EDIT: Originally I was trying to solve the problem where all 3 variables are integers (see bellow). The problem posted by OP was asking about integer $z$ and real $x$, $y$, as Théophile pointed out. So here's my second attempt.


Let us have a look first on this problem: For which values of $a$ and $r$ the equalities $$\begin{align} x+y&=a\\ x^2+y^2&=r^2 \end{align}$$ have a solution?

The answer is: For $a^2\le 2r^2$ or, equivalently, $|a|\le \sqrt{2}r$.

This can be seen geometrically.

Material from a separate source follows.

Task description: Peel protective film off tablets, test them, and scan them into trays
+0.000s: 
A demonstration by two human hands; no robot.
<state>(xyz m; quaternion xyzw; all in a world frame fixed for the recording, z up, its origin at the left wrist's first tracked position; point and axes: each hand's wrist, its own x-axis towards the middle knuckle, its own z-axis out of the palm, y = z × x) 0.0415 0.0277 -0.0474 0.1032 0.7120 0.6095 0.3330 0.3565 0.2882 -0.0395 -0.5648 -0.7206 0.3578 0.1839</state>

Draw a picture, the point on circle with radius $r$, which maximizes $x+y$, the point in the direction of the vector $(1,1)$, i.e., the point $(\sqrt{2}r/2,\sqrt{2}r/2)$.

Or simply by solving quadratic equation:
$x^2+(a-x)^2=r^2$
$2x^2-2ax+a^2-r^2=0$
The discriminant of this quadratic equation is
$D=4(2r^2-a^2)$
i.e. it has a real solution if and only if $2r^2-a^2\ge 0$, i.e. $a^2\le 2r^2$.


In our case we have $$\begin{align} x+y&=4-2z\\ x^2+y^2&=20-2z^2 \end{align}$$ i.e. $a=4-2z$ and $r^2=20-2z^2$. So $a^2\le 2r^2$ is equivalent to
$(4-2z)^2 \le 2(20-2z^2)$
$(2-z)^2 \le 10-z^2$
$z^2-4z+4 \le 10-z^2$
$2z^2-4z-6 \le 0$
$z^2-2z-3 \le 0$
$(z-3)(z+1) \le 0$
The solution of the above inequality is $z\in\langle-1,3\rangle$.


EDIT: The rest of this post is my original solution, where I assumed that all 3 variables should be integers.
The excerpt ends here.